* [What needs to be done]:
Set down, word for word, the stretch of lines from the one containing "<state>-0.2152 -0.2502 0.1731" to the end of the records below.

* [Records]:
=-=-=-=-=

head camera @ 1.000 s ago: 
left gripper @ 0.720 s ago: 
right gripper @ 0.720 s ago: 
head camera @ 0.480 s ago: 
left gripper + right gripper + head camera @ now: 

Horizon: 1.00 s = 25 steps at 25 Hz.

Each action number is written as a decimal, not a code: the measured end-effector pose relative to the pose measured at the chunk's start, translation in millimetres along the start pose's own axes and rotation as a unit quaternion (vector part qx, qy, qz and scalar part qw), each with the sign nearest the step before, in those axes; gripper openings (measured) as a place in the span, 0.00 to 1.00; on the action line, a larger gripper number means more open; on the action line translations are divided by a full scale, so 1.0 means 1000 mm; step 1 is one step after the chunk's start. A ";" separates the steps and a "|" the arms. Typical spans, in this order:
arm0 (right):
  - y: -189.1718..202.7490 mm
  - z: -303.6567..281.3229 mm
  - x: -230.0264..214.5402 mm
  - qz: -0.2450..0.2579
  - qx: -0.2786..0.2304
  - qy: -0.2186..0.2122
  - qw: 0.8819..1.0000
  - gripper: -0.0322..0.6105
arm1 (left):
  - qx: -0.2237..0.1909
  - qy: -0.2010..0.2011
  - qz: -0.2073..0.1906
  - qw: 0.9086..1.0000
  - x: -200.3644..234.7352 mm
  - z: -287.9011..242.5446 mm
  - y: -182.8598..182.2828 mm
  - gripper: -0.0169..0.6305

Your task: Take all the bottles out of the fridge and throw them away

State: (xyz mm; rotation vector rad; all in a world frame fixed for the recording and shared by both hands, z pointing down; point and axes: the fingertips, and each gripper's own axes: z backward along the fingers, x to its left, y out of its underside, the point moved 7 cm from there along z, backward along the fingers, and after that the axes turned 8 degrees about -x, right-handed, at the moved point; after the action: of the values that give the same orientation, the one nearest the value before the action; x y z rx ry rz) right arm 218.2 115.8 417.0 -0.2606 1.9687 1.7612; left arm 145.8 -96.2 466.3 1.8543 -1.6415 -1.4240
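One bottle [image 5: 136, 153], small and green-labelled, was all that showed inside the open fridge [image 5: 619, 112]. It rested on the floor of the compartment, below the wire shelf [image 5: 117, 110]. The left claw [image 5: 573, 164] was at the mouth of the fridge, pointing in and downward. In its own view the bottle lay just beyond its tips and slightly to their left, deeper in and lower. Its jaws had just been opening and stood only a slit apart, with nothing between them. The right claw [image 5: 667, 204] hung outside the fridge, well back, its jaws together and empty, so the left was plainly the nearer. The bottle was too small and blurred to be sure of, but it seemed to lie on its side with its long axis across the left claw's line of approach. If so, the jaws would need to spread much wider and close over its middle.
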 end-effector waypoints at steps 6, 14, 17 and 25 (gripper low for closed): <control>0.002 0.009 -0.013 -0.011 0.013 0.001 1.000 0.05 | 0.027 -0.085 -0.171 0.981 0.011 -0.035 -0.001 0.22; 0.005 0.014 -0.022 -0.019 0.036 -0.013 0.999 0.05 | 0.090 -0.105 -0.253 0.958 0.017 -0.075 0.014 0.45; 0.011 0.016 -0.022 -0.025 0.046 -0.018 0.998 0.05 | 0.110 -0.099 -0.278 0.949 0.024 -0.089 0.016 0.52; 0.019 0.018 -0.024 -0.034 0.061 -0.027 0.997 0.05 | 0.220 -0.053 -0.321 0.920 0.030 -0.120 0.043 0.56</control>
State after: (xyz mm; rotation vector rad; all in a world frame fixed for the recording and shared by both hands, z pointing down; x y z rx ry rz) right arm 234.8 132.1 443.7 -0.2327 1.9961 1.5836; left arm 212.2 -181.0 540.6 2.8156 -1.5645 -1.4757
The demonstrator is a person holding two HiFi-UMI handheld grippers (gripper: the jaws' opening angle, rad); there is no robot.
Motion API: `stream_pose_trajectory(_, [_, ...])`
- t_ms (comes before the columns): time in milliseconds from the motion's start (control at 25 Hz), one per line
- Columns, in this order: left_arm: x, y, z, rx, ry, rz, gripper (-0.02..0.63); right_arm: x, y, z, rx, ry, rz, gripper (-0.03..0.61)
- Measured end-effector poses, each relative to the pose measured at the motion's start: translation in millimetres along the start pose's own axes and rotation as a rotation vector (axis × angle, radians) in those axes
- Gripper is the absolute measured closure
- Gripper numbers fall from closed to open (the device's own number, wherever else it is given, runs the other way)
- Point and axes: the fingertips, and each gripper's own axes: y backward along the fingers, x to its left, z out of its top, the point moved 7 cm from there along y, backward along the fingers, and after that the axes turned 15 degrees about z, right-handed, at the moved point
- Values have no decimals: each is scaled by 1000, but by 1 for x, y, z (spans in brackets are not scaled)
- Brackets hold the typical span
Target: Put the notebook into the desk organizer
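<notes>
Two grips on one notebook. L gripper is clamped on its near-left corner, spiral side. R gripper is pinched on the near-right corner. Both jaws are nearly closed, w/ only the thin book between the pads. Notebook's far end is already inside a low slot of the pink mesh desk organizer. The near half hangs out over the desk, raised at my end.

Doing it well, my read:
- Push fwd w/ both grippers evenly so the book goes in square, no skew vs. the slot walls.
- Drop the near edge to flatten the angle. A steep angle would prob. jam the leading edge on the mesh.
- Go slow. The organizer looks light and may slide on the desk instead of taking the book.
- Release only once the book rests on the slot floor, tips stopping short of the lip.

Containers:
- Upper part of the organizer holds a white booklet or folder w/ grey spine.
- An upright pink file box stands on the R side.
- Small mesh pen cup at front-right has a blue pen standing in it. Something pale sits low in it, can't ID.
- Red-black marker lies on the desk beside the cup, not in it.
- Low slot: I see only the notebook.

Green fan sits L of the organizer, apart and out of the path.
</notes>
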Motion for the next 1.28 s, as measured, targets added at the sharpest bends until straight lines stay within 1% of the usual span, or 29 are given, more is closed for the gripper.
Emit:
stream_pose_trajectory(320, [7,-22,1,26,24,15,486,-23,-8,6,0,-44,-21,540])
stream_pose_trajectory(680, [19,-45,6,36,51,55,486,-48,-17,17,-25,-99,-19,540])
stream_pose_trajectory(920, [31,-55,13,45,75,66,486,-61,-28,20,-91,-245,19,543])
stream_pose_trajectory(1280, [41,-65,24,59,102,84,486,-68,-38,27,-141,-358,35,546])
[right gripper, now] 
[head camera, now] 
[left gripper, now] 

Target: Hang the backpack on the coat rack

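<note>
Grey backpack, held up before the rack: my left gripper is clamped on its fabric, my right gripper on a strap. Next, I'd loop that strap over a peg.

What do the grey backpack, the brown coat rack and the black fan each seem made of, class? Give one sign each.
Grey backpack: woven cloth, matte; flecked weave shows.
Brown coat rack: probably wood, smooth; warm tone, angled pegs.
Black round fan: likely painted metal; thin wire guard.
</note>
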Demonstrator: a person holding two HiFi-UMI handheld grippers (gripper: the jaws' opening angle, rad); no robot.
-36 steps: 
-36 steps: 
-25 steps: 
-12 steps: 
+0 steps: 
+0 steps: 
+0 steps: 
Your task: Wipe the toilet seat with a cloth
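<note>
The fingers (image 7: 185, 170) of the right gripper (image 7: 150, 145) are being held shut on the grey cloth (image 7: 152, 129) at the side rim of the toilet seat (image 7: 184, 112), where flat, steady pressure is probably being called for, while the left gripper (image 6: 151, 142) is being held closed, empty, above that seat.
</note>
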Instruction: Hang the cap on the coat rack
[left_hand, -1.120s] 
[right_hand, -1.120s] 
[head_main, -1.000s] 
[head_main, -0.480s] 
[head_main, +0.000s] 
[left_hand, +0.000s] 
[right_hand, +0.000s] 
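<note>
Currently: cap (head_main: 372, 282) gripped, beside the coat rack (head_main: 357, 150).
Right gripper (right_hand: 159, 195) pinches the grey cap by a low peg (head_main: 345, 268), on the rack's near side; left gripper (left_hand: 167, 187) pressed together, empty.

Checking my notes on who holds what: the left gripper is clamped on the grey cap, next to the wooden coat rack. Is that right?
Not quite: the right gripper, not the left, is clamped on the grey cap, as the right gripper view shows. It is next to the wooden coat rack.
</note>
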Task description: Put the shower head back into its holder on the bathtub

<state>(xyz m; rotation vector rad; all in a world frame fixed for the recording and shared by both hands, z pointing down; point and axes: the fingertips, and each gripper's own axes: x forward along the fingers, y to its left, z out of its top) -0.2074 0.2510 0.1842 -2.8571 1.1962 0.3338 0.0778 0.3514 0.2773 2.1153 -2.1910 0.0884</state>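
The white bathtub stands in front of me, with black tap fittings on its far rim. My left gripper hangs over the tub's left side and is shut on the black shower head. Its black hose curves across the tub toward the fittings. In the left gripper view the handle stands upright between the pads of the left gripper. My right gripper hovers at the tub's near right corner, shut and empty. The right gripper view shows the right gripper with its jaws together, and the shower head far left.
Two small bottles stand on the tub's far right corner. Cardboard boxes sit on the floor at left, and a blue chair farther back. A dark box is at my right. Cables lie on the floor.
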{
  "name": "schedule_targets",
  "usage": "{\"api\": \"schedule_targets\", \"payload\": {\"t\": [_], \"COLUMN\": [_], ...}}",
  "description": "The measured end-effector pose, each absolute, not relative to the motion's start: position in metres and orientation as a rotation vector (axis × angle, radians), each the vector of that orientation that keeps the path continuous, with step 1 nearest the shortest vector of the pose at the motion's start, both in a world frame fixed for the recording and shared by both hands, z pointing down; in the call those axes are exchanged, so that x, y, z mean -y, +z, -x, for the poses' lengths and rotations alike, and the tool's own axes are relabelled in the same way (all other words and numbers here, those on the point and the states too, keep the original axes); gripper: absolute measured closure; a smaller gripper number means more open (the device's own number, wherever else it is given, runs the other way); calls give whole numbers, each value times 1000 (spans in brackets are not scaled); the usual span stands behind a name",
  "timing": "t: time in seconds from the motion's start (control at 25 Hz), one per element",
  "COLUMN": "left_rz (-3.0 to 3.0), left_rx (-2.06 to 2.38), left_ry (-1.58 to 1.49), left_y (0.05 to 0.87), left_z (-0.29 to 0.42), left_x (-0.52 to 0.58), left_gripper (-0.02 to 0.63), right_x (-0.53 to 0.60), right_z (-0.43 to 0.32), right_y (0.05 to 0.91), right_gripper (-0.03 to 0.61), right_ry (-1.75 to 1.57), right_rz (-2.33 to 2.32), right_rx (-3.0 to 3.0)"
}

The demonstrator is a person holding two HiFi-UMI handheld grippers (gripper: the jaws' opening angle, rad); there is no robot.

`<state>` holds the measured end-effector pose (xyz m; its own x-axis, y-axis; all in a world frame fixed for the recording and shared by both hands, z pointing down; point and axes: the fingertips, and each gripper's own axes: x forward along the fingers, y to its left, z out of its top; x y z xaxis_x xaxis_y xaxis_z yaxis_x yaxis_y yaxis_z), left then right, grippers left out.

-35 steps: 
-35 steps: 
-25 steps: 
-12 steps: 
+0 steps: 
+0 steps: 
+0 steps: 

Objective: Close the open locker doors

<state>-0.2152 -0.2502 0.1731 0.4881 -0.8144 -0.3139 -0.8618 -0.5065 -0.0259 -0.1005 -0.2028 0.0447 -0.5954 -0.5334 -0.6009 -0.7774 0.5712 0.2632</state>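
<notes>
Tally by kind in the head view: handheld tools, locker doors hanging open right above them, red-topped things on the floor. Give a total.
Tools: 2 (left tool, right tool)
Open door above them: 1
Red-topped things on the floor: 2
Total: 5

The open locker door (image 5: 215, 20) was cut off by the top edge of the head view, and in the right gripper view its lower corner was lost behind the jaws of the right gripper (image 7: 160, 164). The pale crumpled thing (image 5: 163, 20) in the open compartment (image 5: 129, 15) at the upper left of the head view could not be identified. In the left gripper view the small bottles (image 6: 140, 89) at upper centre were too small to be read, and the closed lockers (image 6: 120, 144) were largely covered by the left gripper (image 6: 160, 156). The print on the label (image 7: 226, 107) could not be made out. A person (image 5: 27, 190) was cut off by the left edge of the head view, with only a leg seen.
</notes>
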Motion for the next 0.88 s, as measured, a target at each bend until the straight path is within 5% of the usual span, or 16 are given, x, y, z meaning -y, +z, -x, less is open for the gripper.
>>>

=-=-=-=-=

* [Exercise response]:
<state>-0.2152 -0.2502 0.1731 0.4881 -0.8144 -0.3139 -0.8618 -0.5065 -0.0259 -0.1005 -0.2028 0.0447 -0.5954 -0.5334 -0.6009 -0.7774 0.5712 0.2632</state>
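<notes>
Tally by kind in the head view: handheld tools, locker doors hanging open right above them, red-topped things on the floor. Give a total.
Tools: 2 (left tool, right tool)
Open door above them: 1
Red-topped things on the floor: 2
Total: 5

The open locker door (image 5: 215, 20) was cut off by the top edge of the head view, and in the right gripper view its lower corner was lost behind the jaws of the right gripper (image 7: 160, 164). The pale crumpled thing (image 5: 163, 20) in the open compartment (image 5: 129, 15) at the upper left of the head view could not be identified. In the left gripper view the small bottles (image 6: 140, 89) at upper centre were too small to be read, and the closed lockers (image 6: 120, 144) were largely covered by the left gripper (image 6: 160, 156). The print on the label (image 7: 226, 107) could not be made out. A person (image 5: 27, 190) was cut off by the left edge of the head view, with only a leg seen.
</notes>
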Motion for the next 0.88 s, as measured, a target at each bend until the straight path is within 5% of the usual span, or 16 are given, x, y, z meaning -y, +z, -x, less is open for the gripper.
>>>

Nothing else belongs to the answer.